▶ AVAILABLE DATA:

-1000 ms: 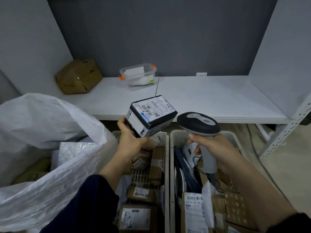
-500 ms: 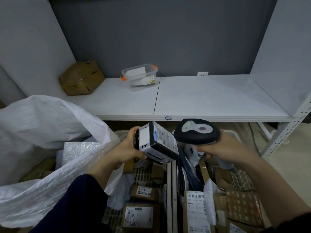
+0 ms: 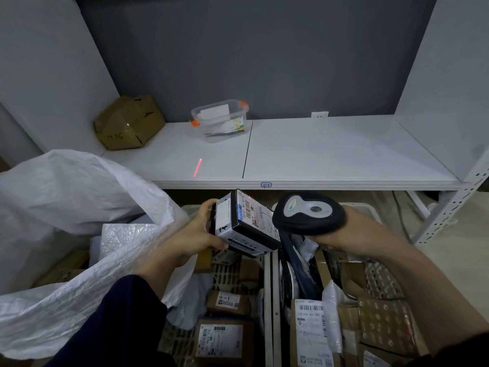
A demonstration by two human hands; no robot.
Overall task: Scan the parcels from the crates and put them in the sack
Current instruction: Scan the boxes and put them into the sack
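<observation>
Parcel (image 3: 246, 223), a black-and-white box: just right of the open white sack (image 3: 66, 197), above the left crate (image 3: 227, 271), grasped in the left hand (image 3: 198, 231). Tipped further on edge than half a second ago, label facing the barcode scanner (image 3: 308, 213). Newly lit: red laser line (image 3: 197, 167) on the white shelf (image 3: 330, 154), red spot on the label's top edge. Scanner handle clenched in the right hand (image 3: 354, 229), head hiding the parcel's right corner. Behind, on the shelf: dented cardboard box (image 3: 129, 123), clear plastic container (image 3: 219, 120).
</observation>
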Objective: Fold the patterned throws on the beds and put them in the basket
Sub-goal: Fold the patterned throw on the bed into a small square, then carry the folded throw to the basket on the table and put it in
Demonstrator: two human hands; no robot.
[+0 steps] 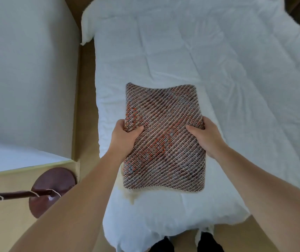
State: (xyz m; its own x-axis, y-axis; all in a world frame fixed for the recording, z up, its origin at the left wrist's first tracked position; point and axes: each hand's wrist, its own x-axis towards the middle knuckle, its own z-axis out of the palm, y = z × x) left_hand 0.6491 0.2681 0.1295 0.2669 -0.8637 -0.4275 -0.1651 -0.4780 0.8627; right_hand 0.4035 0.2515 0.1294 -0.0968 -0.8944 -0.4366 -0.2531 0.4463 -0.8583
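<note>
1. On the near end of the white bed (191, 57), at the centre of the view, lies a folded patterned throw (163, 135), a thick rectangular bundle woven in diagonal stripes of brown, cream and grey with orange patches.
2. The left hand (125, 137) grasps the throw's left edge at about 9 o'clock from the bundle's middle, thumb on top and fingers tucked beneath.
3. The right hand (203, 135) grasps the opposite edge at about 3 o'clock, thumb pressed onto the weave and fingers curled around the side.
4. Whether the bundle rests on the duvet or is lifted just above it cannot be told; a cream fringe (130, 195) shows under its near left corner, at about 7 o'clock.
5. The bed's cover is creased, and its foot hangs down at 6 o'clock, where two dark shoes (187, 244) show on the floor.
6. A second bed (23, 70) with a plain white cover fills the view from 9 to 11 o'clock, parted from the first by a narrow strip of tan floor (87, 106).
7. At 8 o'clock a round dark-red lamp base (52, 190) stands on the floor, its dark pole running off the left edge with a pale cord (54, 191) looped along it.
8. No container appears anywhere in the view, so the throw sits in none.
</note>
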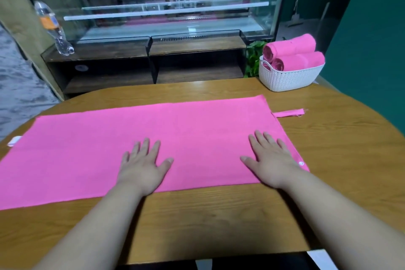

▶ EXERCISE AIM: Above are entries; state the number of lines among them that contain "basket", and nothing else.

▶ TASK ANSWER: 2